So then the Euler-Lagrange equations come from

[tex]\frac{d}{dt}\left(\frac{\partial L}{\partial\dot{q}}\right)-\frac{\partial L}{\partial q}=0[/tex]

where q is your coordinate. Looking at [itex]\phi[/itex] (because it's the most simple)

[tex]\frac{d}{dt}\left(\frac{\partial L}{\partial\dot{\phi}}\right)-\frac{\partial L}{\partial\phi}=\frac{d}{dt}\left(mr^2\sin^2\theta\dot{\phi}\right)=0[/tex]

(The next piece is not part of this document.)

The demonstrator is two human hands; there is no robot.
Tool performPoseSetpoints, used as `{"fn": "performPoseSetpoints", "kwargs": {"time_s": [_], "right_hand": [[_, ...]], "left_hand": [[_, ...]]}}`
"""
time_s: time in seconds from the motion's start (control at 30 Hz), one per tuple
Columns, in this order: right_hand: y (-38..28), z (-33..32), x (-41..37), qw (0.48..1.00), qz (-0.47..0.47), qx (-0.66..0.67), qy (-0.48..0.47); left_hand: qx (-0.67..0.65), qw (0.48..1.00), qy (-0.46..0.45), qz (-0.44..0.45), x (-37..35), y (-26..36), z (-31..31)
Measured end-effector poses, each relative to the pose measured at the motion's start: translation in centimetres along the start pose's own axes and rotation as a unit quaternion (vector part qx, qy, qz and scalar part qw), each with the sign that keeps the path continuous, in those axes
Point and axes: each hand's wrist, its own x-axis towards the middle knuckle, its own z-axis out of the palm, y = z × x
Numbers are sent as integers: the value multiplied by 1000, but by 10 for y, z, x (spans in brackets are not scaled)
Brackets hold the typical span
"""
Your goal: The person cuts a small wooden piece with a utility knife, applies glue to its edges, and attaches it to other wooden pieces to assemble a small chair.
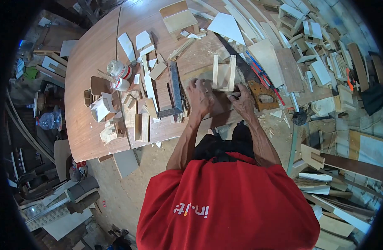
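A small U-shaped frame of pale wood strips lies on a thin board on the table, its open end pointing away from me. My left hand rests on the board left of the frame, fingers apart and slightly bent, holding nothing visible. Close to the frame's near right corner is my right hand, its fingers pinched around a small dark thing that I cannot make out. A handsaw with a wooden handle lies just right of that hand.
Left of my hands are a metal square, wood offcuts and glue jars. Red and blue pens or tools lie at the right beside a pale board. Scrap wood is piled on the far right.
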Motion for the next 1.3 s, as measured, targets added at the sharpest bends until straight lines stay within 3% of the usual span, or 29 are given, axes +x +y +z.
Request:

Clearly m doesn't change, this gives that

[tex]\frac{d}{dt}\left(mr^2\sin^2\theta\dot{\phi}\right)=2mr\dot{r}\sin^2\theta\dot{\phi}+2mr^2\sin\theta\cos\theta\dot{\theta}\dot{\phi}+mr^2\sin^2\theta\ddot{\phi}=0[/tex]

So then solving for [itex]\phi[/itex]-double-dot:

[tex]mr^2\sin^2\theta\ddot{\phi}=-2mr\dot{r}\sin^2\theta\dot{\phi}-2mr^2\sin\theta\cos\theta\dot{\theta}\dot{\phi}[/tex]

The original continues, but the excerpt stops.